Il governo di Benjamin Netanyahu è sempre più solo e rischia di cadere per colpa di quel fondamentalismo che lo ha tenuto in vita finora.

La resa dei conti è sempre stata rimandata, di mese in mese, fino a quando non era più possibile per le fazioni religiose che lo sostengono accettare la leva militare obbligatoria per gli haredi. Il disegno di legge che avrebbe dovuto esonerare gli studenti ultraortodossi dall’imbracciare le armi non rispetterebbe gli accordi politici presi che avrebbe promesso il premier Netanyahu ai suoi alleati. E così il partito Ebraismo della Torah unito (Utj) ha annunciato che lascerà la coalizione di governo.

L’esecutivo ne esce molto indebolito e con una maggioranza risicata con un solo seggio in più all’interno della Knesset. Con la via delle dimissioni già tracciata, anche il partito Shas sembrerebbe seguire le orme dell’Utj. Il Consiglio dei saggi della Torah si riunirà oggi a Gerusalemme per decidere se continuare a sostenere o meno Netanyahu.

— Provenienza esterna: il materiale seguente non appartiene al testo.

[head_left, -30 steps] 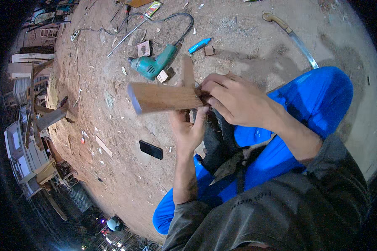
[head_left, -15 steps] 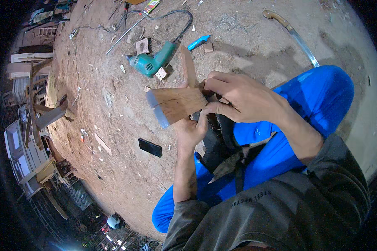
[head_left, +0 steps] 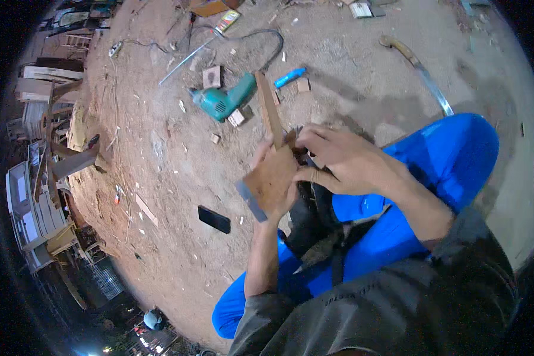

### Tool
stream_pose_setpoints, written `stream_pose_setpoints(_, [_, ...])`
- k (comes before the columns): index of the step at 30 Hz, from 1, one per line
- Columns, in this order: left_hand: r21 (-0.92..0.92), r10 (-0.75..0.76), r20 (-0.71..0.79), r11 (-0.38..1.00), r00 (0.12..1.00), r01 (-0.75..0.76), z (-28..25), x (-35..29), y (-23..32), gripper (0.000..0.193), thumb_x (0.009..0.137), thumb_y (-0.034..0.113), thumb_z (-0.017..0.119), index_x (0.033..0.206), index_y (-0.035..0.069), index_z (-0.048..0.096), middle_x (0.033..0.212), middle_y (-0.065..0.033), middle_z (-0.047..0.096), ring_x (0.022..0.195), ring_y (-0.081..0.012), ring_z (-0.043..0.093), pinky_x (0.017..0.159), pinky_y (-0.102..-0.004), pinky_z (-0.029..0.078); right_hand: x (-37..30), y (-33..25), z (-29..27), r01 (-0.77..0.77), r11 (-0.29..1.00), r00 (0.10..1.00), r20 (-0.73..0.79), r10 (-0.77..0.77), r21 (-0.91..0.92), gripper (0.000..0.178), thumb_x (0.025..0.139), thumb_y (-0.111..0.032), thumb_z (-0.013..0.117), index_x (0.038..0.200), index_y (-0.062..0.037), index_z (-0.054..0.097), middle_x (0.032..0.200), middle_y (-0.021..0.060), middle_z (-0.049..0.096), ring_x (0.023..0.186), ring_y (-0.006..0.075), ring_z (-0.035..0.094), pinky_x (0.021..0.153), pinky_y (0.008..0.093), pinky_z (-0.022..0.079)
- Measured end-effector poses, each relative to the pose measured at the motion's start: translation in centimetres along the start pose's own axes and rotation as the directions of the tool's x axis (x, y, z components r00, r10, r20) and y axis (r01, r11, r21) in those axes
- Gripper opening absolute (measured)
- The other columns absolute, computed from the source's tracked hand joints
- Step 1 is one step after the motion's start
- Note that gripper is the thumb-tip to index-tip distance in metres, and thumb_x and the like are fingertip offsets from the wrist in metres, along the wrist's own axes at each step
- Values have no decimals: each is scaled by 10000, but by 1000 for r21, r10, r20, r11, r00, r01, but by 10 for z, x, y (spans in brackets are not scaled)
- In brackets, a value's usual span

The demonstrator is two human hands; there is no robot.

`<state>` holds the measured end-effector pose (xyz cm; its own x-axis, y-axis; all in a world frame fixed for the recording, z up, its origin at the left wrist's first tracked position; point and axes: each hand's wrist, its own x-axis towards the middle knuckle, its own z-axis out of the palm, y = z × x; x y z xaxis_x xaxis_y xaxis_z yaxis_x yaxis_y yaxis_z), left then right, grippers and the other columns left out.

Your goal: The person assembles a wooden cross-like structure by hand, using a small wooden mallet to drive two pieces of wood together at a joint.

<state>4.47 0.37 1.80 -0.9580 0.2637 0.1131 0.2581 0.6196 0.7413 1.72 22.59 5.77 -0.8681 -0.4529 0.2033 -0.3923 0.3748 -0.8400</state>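
My left hand is wrapped round a wooden piece from below, fingers showing on its far side. The piece has a broad flat block with a blue-grey end face, and a narrow wooden arm rising from it toward the far side. My right hand is bent in at the block's right end, its fingers curled and thumb pointing inward. Whatever lies between those fingertips is too dark and small to name. Both hands are above my lap, over black cloth between my blue-trousered legs.
Beyond the piece lie a green power drill with its cord, a blue marker-like tube and wood offcuts. A wooden-handled curved blade lies near my right knee. A black phone is on the ground at left.
The wooden piece has turned in my left hand, its blue-grey end swinging nearer to me and rightward. My right hand stays at its right end. The whole view has shifted slightly.
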Motion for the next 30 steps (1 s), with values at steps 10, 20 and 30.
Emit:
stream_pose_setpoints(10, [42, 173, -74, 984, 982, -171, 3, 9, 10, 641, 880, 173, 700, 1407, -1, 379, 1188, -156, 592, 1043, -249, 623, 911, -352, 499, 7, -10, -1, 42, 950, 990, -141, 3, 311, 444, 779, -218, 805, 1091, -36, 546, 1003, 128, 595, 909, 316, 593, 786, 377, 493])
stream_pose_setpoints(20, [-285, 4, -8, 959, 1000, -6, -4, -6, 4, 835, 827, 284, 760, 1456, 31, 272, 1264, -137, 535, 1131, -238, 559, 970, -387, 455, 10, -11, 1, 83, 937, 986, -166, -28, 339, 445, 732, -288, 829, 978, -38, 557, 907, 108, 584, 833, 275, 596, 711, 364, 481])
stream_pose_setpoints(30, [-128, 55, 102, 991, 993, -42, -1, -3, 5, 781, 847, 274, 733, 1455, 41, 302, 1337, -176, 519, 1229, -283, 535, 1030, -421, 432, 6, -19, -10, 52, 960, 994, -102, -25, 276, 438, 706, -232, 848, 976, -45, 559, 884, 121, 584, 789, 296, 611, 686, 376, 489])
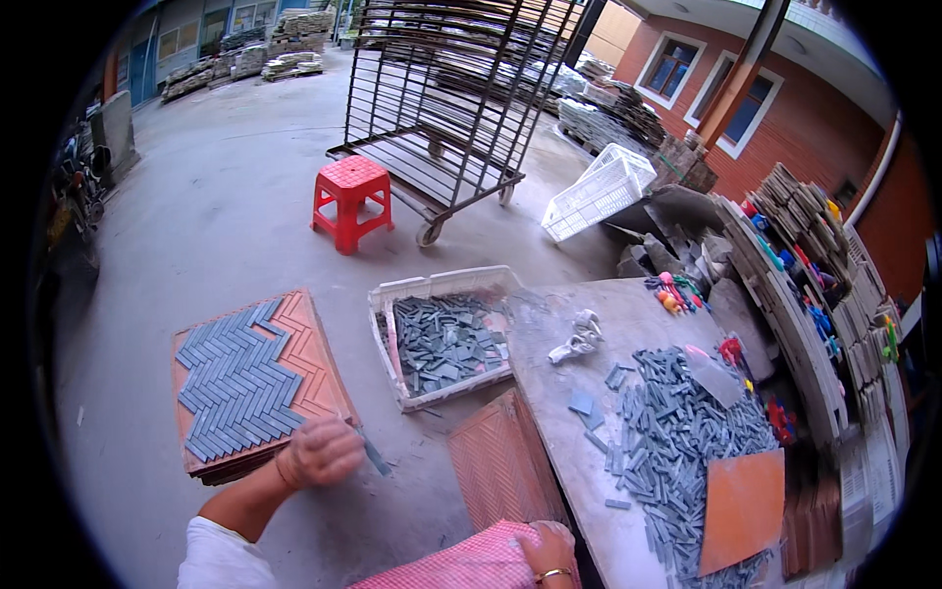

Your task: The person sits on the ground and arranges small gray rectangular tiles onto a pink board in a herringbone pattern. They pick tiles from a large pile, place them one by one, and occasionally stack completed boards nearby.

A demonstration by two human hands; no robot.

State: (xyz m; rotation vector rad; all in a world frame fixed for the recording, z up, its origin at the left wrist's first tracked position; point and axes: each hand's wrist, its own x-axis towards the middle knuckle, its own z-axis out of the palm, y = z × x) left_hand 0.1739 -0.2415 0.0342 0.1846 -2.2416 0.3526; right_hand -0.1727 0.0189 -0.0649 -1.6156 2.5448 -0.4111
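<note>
My left hand [322, 452] is slightly blurred, its fingers curled, off the lower right corner of an orange-brown herringbone mould board [316, 346]. A thin grey strip tile [374, 455] sticks out at its fingertips. Rows of grey-blue strip tiles [235, 378] fill the left and middle of that board; along the right side, grooves show bare. My right hand [549, 550], with a gold bracelet at the wrist, rests by the pink checked cloth [466, 563] over my lap. Its fingers are curled, and what they hold is hidden.
Loose strip tiles [677, 432] heap on the table [549, 393] at right, beside an orange sheet [743, 510]. A white crate [388, 358] of tile pieces stands ahead, near another grooved board [505, 461]. Beyond are a red stool [353, 187] and a wheeled metal rack [442, 147].
</note>
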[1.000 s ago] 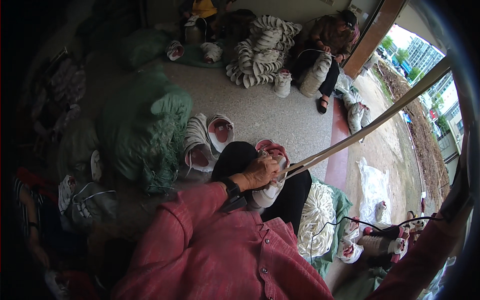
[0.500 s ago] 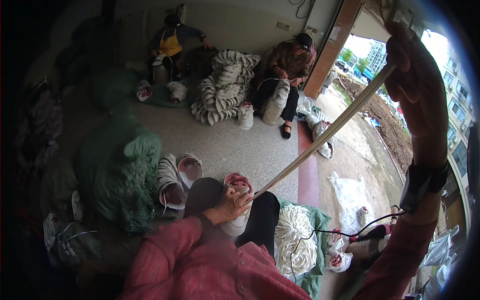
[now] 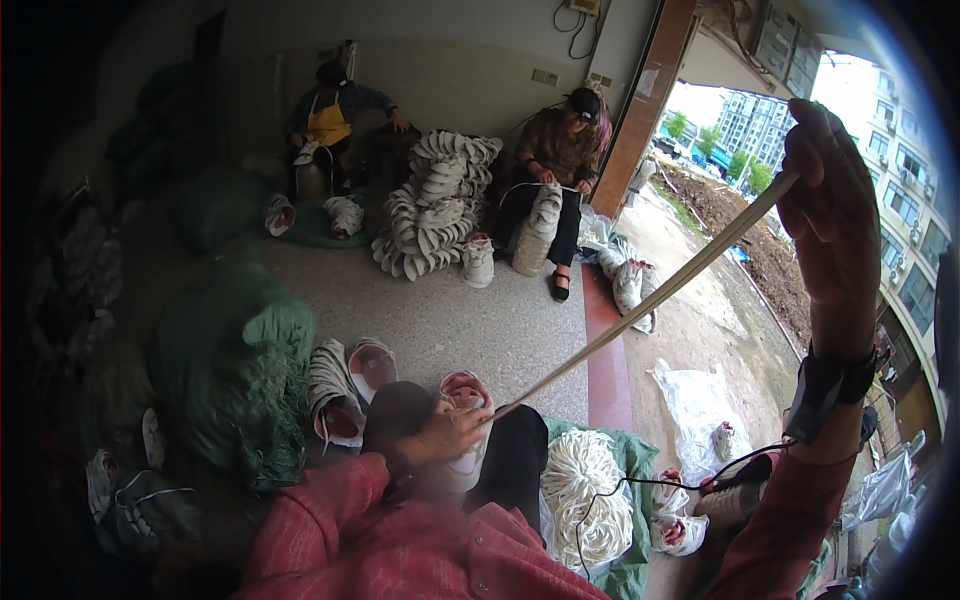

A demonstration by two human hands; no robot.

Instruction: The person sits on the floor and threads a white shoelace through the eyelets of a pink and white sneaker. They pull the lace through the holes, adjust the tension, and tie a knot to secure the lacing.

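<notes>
A white shoe upper (image 3: 463, 386) with a reddish lining rests in my lap, between dark-clad knees. Closed over its side, my left hand (image 3: 450, 432) holds it there; the fingertips are partly hidden. From the upper, pale shoelace strands (image 3: 640, 310) run taut up to the right. My right hand (image 3: 832, 200), raised high, has the far end of these laces caught at the thumb. Beside my right thigh lies a big bundle of white laces (image 3: 590, 490) on a green sack (image 3: 640, 462).
Stacked shoe uppers (image 3: 338, 405) stand by my left knee, next to a full green sack (image 3: 235, 370). Farther off rises a pile of uppers (image 3: 430, 215). Two seated people (image 3: 555, 150) (image 3: 328, 125) handle uppers there. A cable (image 3: 690, 487) hangs from my right wrist.
The whole view has shifted a little, and the far things sit lower and more to the left. My right hand appears lower in the picture; the laces stay stretched.
</notes>
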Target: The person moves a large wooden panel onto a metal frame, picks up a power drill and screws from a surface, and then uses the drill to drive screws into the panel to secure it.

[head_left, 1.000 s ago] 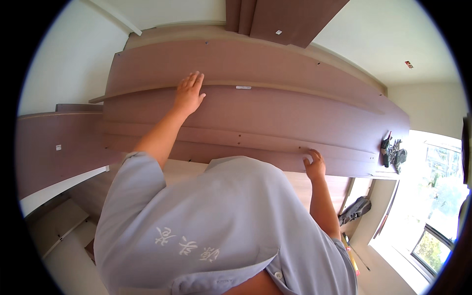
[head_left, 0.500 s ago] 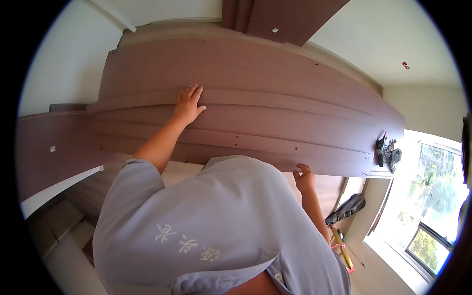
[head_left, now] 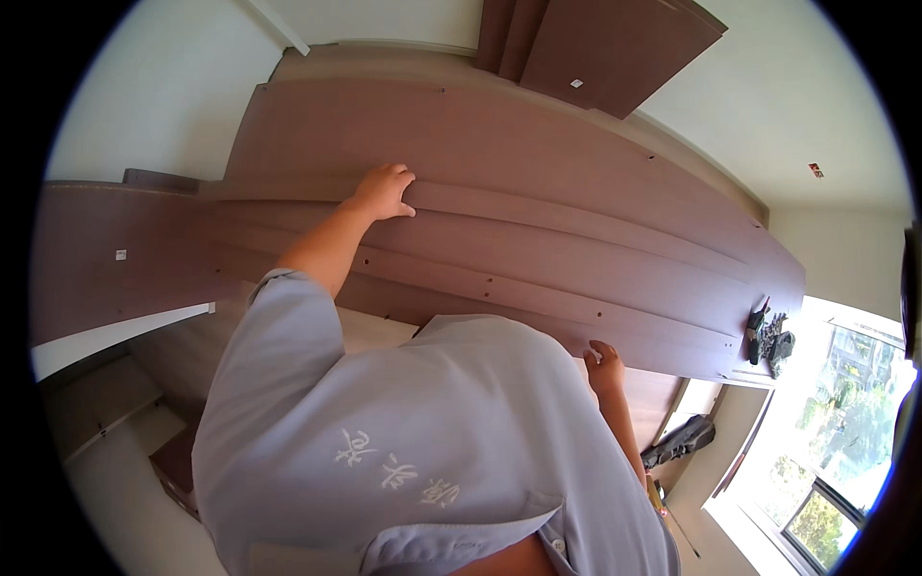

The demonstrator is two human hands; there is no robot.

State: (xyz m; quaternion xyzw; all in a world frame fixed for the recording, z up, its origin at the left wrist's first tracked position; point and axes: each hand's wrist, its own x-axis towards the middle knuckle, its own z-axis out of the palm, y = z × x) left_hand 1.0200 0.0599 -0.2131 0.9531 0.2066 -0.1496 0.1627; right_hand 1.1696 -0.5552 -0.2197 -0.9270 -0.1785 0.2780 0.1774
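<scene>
A large brown panel (head_left: 461, 134) lies flat before me, with long narrow brown boards on top. My left hand (head_left: 382, 192) is closed on the farther narrow board (head_left: 519, 209), fingers bent at its far edge and thumb at its near edge. The nearer narrow board (head_left: 538, 296) has several small dark holes and lies untouched. My right hand (head_left: 605, 370) is beside the panel's near edge at my right side. Its fingers are loosely bent and the thumb stands apart, with nothing visible between them; whether it touches the edge I cannot tell.
Dark tools with loose hardware (head_left: 768, 336) sit at the panel's right end, near a bright window (head_left: 845, 403). More brown panels (head_left: 615, 48) stand at the far side, and another panel (head_left: 96, 259) is at left. A black bag (head_left: 680, 442) lies low at right.
My left hand has gone from spread fingers to a bent grip on the narrow board. The view has shifted, so the scene sits lower and farther right. My right hand stays by the edge.
</scene>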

«Sulla scia del grave e inaccettabile danno allo status degli studenti della Torah, il consiglio si riunirà per una discussione decisiva riguardo al proseguimento del percorso del partito nel governo», ha fatto sapere il partito che conta undici seggi. Se si ritirano anche loro, il governo cade. Secondo i media israeliani si tratta di una crisi difficile che mette a dura prova la tenuta politica della maggioranza.

La speranza del premier è quella di durare fino al 27 luglio, giorno in cui la Knesset chiuderà per l’estate e quindi avrebbe tempo per risanare la situazione e tenere in vita il governo. Una sua caduta porterebbe a uno scenario incerto e imprevedibile sul futuro della guerra a Gaza e sulle trattative in corso a Doha.

In Qatar la situazione è ancora ferma. I mediatori continuano a far pressione sulle parti per raggiungere un accordo che per il momento non sembra così vicino. Anche la Casa Bianca starebbe spingendo il governo di Benjamin Netanyahu a cercare di sciogliere il nodo principale, quello che riguarda il ritiro parziale delle truppe dello Stato ebraico.

E non è un caso se nel frattempo ci sono negoziazioni parallele al Cairo, dove egiziani, qatarioti e israeliani stanno cercando di trovare un intesa per l’ingresso degli aiuti umanitari nella Striscia e l’evacuazione dei feriti. Con un accordo lontano, l’obiettivo è tutelare la popolazione civile già pesantemente colpita e affamata dopo ventuno mesi di guerra. Ma far entrare gli aiuti a Gaza è sempre più complicato. Decine di camion provenienti dalla Giordania sono stati attaccati dai coloni. Solo 29 dei 50 previsti lunedì sono entrati nella Striscia, gli altri hanno subito danni materiali che hanno bloccato la consegna.

Evacuazioni

A Gaza continuano le operazioni militari dell’esercito israeliano. Altre cinque persone sono state uccise in un attacco contro un’abitazione nel campo profughi di Shati a ovest di Gaza City.

Ma i bombardamenti e le incursioni via terra si intensificheranno nelle prossime ore dopo che l’Idf ha emanato un ordine di evacuazione urgente per liberare l’area di Jabalia, nel nord, e di Gaza City.